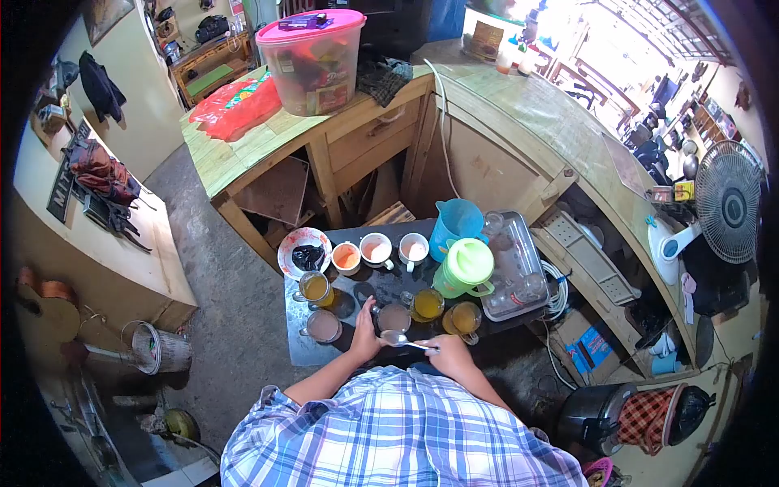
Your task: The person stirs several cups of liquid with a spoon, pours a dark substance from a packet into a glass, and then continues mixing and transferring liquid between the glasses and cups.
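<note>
My right hand (pixel 451 357) is closed on the handle of a metal spoon (pixel 395 338). The spoon's bowl is over the near rim of a glass mug (pixel 395 317) of pale brown drink. Around the left side of that mug curves my left hand (pixel 364 337), fingers fairly straight and the thumb near the front. To the left stands another mug of brown drink (pixel 323 326), with a mug of yellow drink (pixel 315 288) behind it. Two more yellow-drink mugs, one in the middle (pixel 428 305) and one at right (pixel 464 319), stand beyond my right hand.
On the dark table (pixel 304 351) are several white cups (pixel 376 249), a patterned bowl (pixel 294 241) with black plastic, a blue jug (pixel 457 223), a green lidded pitcher (pixel 468 268) and a clear box of glasses (pixel 516 268). Wooden counters (pixel 519 122) surround it; a fan (pixel 730 203) stands right.
</note>
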Demonstrator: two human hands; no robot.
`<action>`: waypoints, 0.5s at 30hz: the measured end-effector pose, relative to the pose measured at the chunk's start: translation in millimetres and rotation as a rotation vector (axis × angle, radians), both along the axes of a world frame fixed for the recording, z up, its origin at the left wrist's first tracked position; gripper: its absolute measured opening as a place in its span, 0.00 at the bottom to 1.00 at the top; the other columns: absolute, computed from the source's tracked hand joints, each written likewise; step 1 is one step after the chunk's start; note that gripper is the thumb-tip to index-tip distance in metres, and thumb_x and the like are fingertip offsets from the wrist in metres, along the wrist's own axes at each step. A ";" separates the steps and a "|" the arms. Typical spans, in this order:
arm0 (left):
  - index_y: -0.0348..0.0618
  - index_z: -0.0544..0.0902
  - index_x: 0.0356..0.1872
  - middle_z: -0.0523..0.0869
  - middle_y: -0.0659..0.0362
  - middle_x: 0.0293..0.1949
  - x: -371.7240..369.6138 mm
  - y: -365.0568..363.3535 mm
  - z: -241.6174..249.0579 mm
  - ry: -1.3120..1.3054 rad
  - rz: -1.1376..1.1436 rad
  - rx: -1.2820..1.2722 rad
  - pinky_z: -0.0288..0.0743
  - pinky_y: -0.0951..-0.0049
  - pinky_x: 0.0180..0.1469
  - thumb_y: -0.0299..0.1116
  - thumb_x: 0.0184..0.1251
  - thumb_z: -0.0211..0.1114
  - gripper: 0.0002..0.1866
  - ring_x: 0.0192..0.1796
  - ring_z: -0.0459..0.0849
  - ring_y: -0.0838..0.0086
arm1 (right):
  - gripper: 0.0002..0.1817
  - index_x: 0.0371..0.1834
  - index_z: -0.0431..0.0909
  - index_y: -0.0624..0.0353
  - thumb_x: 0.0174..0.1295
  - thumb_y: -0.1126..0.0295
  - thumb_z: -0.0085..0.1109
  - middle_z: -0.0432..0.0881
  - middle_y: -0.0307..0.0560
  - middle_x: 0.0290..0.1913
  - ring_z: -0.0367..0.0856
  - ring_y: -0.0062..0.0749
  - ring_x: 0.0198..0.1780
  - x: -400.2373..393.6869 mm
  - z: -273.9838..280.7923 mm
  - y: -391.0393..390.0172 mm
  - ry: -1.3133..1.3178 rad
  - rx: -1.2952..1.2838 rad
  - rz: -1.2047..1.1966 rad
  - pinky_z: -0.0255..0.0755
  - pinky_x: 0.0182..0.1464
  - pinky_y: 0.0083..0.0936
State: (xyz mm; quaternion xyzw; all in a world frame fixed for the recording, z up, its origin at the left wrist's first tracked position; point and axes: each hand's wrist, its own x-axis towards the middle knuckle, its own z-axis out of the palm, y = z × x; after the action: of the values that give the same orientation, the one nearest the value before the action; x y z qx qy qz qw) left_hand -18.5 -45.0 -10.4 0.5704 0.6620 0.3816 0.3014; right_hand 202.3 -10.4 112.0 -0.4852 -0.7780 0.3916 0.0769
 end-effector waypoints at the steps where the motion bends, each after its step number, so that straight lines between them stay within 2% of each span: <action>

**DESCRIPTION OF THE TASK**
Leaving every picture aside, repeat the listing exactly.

**EXERCISE OUTPUT**
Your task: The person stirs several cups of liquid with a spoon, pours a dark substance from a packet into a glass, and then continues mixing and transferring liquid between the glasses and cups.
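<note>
My right hand (pixel 451 357) is closed on the handle of a metal spoon (pixel 395 338). The spoon's bowl is over the near rim of a glass mug (pixel 395 317) of pale brown drink. Around the left side of that mug curves my left hand (pixel 364 337), fingers fairly straight and the thumb near the front. To the left stands another mug of brown drink (pixel 323 326), with a mug of yellow drink (pixel 315 288) behind it. Two more yellow-drink mugs, one in the middle (pixel 428 305) and one at right (pixel 464 319), stand beyond my right hand.
On the dark table (pixel 304 351) are several white cups (pixel 376 249), a patterned bowl (pixel 294 241) with black plastic, a blue jug (pixel 457 223), a green lidded pitcher (pixel 468 268) and a clear box of glasses (pixel 516 268). Wooden counters (pixel 519 122) surround it; a fan (pixel 730 203) stands right.
</note>
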Demonstrator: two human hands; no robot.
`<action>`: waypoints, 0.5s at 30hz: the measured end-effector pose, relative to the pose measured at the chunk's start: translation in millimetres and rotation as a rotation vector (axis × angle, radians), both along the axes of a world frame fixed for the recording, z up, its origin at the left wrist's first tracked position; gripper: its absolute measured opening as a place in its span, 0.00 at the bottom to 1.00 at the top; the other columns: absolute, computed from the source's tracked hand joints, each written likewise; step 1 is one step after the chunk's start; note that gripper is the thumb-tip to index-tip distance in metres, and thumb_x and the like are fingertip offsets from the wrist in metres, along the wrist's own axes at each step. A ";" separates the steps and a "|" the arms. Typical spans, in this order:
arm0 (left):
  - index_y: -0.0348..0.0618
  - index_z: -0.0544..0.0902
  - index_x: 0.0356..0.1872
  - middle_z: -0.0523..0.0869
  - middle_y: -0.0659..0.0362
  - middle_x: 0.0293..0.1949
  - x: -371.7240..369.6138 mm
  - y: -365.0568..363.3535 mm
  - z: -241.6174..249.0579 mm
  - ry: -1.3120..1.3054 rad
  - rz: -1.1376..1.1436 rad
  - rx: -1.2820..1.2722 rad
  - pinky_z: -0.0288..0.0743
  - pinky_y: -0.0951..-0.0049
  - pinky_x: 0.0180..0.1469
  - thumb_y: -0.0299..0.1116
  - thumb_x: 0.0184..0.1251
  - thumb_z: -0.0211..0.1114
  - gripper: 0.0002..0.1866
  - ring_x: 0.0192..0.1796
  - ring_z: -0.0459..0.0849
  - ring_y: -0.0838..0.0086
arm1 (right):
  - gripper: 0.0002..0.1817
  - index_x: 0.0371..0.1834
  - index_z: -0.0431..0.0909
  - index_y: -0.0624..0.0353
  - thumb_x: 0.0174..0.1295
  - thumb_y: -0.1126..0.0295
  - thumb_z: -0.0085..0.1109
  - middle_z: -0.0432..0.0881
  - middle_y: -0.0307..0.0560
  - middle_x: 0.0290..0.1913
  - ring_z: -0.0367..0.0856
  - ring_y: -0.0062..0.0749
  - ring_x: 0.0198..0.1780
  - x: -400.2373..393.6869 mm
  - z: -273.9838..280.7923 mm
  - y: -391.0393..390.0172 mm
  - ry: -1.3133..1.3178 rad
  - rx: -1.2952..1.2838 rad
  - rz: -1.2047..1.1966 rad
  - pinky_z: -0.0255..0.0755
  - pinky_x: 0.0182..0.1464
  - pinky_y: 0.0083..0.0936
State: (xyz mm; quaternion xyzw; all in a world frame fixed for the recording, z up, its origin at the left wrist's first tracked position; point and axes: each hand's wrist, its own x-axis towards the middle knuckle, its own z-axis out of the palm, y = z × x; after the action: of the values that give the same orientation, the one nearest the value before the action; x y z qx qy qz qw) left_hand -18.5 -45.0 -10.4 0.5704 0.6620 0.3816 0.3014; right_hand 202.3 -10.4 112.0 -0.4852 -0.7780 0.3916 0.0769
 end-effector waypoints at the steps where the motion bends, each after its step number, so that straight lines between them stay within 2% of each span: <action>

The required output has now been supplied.